• Problem requirements: Keeping every character in place, output all the data.

• Data excerpt:

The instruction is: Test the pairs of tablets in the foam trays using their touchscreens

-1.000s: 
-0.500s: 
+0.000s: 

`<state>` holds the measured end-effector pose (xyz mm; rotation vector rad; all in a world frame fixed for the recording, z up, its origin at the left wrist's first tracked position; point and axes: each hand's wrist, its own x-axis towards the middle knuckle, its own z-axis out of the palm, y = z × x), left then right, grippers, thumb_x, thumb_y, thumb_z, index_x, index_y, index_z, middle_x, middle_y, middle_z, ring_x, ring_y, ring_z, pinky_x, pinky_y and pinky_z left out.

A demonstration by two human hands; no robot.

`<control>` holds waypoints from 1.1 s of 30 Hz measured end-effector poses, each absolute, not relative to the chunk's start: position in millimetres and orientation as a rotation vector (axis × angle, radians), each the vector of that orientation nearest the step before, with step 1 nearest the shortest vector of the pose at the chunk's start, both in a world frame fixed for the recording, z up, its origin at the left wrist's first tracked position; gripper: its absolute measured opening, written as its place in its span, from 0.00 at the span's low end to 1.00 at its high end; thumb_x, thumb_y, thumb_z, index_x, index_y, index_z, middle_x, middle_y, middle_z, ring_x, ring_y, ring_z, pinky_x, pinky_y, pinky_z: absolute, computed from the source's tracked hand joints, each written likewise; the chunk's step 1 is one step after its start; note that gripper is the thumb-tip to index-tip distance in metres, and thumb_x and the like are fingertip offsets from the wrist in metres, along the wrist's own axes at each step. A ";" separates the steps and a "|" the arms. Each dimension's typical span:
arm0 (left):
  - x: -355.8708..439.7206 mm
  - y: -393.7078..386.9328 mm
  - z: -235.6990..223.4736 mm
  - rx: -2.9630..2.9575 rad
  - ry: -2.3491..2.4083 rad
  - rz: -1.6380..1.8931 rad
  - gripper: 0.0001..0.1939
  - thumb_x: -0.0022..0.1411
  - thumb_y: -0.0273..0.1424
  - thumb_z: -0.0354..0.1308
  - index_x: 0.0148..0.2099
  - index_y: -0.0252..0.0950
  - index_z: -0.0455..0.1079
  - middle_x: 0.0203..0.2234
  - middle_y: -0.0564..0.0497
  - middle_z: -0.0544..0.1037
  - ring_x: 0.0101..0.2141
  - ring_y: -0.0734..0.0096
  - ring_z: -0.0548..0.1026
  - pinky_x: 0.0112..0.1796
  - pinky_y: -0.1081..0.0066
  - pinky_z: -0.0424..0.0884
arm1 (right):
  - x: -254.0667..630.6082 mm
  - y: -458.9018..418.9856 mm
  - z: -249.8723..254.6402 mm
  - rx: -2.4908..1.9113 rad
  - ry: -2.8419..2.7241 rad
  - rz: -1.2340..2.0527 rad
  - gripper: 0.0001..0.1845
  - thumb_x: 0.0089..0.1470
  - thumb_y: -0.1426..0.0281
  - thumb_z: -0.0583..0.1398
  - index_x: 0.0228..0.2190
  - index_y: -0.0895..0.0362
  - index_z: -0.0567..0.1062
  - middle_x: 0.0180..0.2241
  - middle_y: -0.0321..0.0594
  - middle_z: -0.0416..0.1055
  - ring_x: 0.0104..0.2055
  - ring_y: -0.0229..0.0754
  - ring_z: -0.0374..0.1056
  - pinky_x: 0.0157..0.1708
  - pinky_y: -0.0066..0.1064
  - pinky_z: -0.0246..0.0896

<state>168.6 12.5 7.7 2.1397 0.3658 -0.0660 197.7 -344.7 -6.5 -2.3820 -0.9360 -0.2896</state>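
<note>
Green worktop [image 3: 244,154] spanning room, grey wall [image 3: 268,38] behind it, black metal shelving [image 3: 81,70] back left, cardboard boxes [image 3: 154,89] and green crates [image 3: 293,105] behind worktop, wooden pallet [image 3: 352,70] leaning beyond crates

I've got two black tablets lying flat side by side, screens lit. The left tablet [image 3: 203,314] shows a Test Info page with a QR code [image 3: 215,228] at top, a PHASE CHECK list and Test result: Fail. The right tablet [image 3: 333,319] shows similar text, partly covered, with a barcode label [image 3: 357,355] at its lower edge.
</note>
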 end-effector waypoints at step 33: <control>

• Solution below:
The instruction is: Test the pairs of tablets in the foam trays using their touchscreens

-1.000s: 
-0.500s: 
+0.000s: 

`<state>` holds the measured end-effector pose (xyz mm; rotation vector rad; all in a world frame fixed for the recording, z up, its origin at the left wrist's first tracked position; point and axes: each hand's wrist, its own x-axis towards the middle knuckle, its own z-axis out of the palm, y = z × x), left then right, grippers, thumb_x, thumb_y, thumb_z, index_x, index_y, index_z, middle_x, middle_y, middle_z, ring_x, ring_y, ring_z, pinky_x, pinky_y and pinky_z left out.

A demonstration by two human hands; no robot.

`<control>` holds waypoints from 1.1 s of 30 Hz measured end-effector poses, each absolute, not relative to the chunk's start: position in millimetres and orientation as a rotation vector (axis × angle, radians), each the vector of that orientation nearest the step before, with step 1 nearest the shortest vector of the pose at the chunk's start, both in a world frame fixed for the recording, z up, its origin at the left wrist's first tracked position; gripper: its absolute measured opening, written as its place in its span, from 0.00 at the span's low end to 1.00 at its high end; thumb_x, thumb_y, thumb_z, index_x, index_y, index_z, middle_x, middle_y, middle_z, ring_x, ring_y, ring_z, pinky_x, pinky_y, pinky_z: absolute, computed from the source's tracked hand joints, each written likewise; the chunk's step 1 is one step after its start; note that gripper is the thumb-tip to index-tip distance in metres, and thumb_x and the like are fingertip offsets from the wrist in metres, along the wrist's own axes at each step. A ";" separates the steps and a "|" the arms. Each dimension's typical span:
arm0 (left):
  - x: -355.8708..439.7206 mm
  - y: -393.7078..386.9328 mm
  - z: -235.6990..223.4736 mm
  - rx: -2.9630..2.9575 rad
  - ry: -2.3491..2.4083 rad
  - rz: -1.6380..1.8931 rad
  - gripper: 0.0001..0.1939
  - thumb_x: -0.0022..0.1411
  - thumb_y: -0.0273..0.1424
  - thumb_z: -0.0354..0.1308
  - index_x: 0.0148..0.2099
  - index_y: -0.0252..0.0950
  - index_z: -0.0455..0.1079
  - middle_x: 0.0203..0.2234
  - middle_y: -0.0564..0.0497
  - middle_z: -0.0544..0.1037
  - ring_x: 0.0101..0.2141
  - ring_y: -0.0734..0.0096
  - ring_z: -0.0548..0.1026
  - pinky_x: 0.0112..0.1796
  - pinky_y: -0.1081..0.0066
  - pinky_z: -0.0424..0.0884
arm1 (right):
  - x: -254.0667..630.6082 mm
  - y: -458.9018..418.9856 mm
  - z: -249.8723..254.6402 mm
  - rx: -2.4908..1.9113 rad
  - ry: -2.8419..2.7241 rad
  - rz: -1.2340..2.0527 rad
  - gripper: 0.0001..0.1845
  - thumb_x: 0.0089..0.1470
  - thumb_y: -0.1426..0.0281
  - thumb_z: -0.0583..0.1398
  - index_x: 0.0228..0.2190
  - index_y: -0.0895..0.0362
  - index_z: -0.0567..0.1062
  - middle_x: 0.0180..0.2241
  - middle_y: -0.0321..0.0594
  - middle_z: -0.0416..0.1055
  - ring_x: 0.0104..0.2055
  - ring_y: -0.0229..0.0754
  - ring_z: -0.0374..0.1056
  - pinky_x: 0.0157..0.1708
  - pinky_y: -0.0066..0.1064
  - pinky_z: -0.0246..0.0896

<state>168.6 12.5 7.7 2.1397 0.3658 -0.0660 197.7 -344.7 -6.5 -2.3820 -0.9360 -0.2896</state>
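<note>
Green worktop [image 3: 244,154] spanning room, grey wall [image 3: 268,38] behind it, black metal shelving [image 3: 81,70] back left, cardboard boxes [image 3: 154,89] and green crates [image 3: 293,105] behind worktop, wooden pallet [image 3: 352,70] leaning beyond crates

I've got two black tablets lying flat side by side, screens lit. The left tablet [image 3: 203,314] shows a Test Info page with a QR code [image 3: 215,228] at top, a PHASE CHECK list and Test result: Fail. The right tablet [image 3: 333,319] shows similar text, partly covered, with a barcode label [image 3: 357,355] at its lower edge.
</note>
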 end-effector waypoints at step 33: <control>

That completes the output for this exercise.